Mohon tunggu...
Zabidi Mutiullah
Zabidi Mutiullah Mohon Tunggu... Wiraswasta - Concern pada soal etika sosial politik

Sebaik-baik manusia, adalah yang bermanfaat bagi orang lain

Selanjutnya

Tutup

Politik

Anda Tertarik Pasangan Capres-Cawapres Puan-Khofifah?

12 November 2022   07:55 Diperbarui: 12 November 2022   08:12 630
+
Laporkan Konten
Laporkan Akun
Kompasiana adalah platform blog. Konten ini menjadi tanggung jawab bloger dan tidak mewakili pandangan redaksi Kompas.
Lihat foto
Bagikan ide kreativitasmu dalam bentuk konten di Kompasiana | Sumber gambar: Freepik

Kapan hari Sekjen PDIP Hasto Kristiyanto adakan pertemuan dengan Gubernur Jawa Timur Khofifah Indar Parawansa. Mungkin sangat penting. Sampai-sampai harus bela-belain dari Jakarta terbang ke Jawa Timur. Kata Hasto setelah pertemuan, bersama Bu Khofifah berbicara soal-soal strategis. Namun Hasto tak merinci apa yang dimaksud. Materinya dirahasiakan.

Mengingat posisi dan kapasitas, tebakan saya pertemuan Hasto-Khoififah bukan dalam rangka dinas kenegaraan. Mengapa, karena Hasto bukan seorang menteri yang masuk sebagai pembantu Presiden. Hasto adalah pengurus PDIP. Dimaklumi, partai tak punya hubungan struktural dengan kabinet. Kecuali komunikasi biasa yang sifatnya non formal.

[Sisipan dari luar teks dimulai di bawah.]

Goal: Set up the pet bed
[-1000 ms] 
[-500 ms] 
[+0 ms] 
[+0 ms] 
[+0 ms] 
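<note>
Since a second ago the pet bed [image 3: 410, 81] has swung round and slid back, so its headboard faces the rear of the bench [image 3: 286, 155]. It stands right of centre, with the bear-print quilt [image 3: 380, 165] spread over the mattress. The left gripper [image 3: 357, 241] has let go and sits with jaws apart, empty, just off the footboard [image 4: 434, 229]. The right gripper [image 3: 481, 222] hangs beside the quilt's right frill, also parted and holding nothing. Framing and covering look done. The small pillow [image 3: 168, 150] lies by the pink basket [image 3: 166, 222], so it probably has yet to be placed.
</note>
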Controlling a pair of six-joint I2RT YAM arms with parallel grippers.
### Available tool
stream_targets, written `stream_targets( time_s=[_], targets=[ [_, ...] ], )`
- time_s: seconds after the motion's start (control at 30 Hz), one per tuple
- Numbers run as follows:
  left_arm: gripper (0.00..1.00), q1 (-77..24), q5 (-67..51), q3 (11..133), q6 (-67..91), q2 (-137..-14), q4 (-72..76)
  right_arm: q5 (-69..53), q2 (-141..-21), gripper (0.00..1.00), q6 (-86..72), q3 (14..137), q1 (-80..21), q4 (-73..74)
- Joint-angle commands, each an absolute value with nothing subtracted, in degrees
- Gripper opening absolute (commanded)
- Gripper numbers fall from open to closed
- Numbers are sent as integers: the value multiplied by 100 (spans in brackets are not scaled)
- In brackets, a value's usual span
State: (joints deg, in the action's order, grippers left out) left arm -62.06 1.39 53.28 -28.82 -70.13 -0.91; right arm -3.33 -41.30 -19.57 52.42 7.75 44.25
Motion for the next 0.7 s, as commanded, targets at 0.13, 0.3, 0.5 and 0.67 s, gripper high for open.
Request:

Tapi kan tak menutup kemungkinan juga menyinggung soal program strategis pemerintah. Mengingat PDIP adalah pengusung utama Jokowi ketika nyapres tahun 2014 dan 2019. Mungkin juga. Bila demikian, maka Hasto datang dalam kapasitas sebagai kepanjangan tangan Jokowi. Yang diutus secara informal oleh PDIP untuk bicara dengan Bu Khofifah.

Namun saya meragukan tebakan itu. Meski Jokowi tak mungkin melepas PDIP saat bicara impelementasi program, tapi kalau urusan koordinasi struktural antara Presiden dengan Gubernur, rasanya Pak Jokowi tak akan menunjuk pengurus partai macam Hasto. Keyakinan saya, beliau lebih memilih Staf Kepresidenan atau Menteri terkait. Atau minta Pak Luhut Binsar Panjaitan.

Maka bisa ditebak, ketemunya Hasto-Khofifah lebih dekat ke pembahasan soal politik. Dalam konteks ini, perlu ditelaah momentum apa yang akan terjadi dimasa mendatang. Tak lain adalah Pilgub Jatim dan Pilpres. Apakah PDIP ingin 2024 Khofifah maju lagi sebagai Cagub menggunakan bendera PDIP, mengingat di 2018 pakai Demokrat, Golkar, Nasdem, PPP, Hanura dan PAN..?

Atau lebih strategis lagi. Hasto ajak Khofifah ikut masuk kedalam lingkaran pertarungan pilpres 2024. Kalau benar, ini selaras dengan pernyataan Direktur Lembaga Kajian Politik Nusakom Pratama, Ari Junaedi. Pak Direktur menebak, Khofifah dipinang oleh Hasto sebagai cawapres. Mengingat politisi perempuan yang dikenal dekat dengan Gus Dur itu, selain mampu juga terkenal karena keluwesannya (Kompas.com, 11/11/2022).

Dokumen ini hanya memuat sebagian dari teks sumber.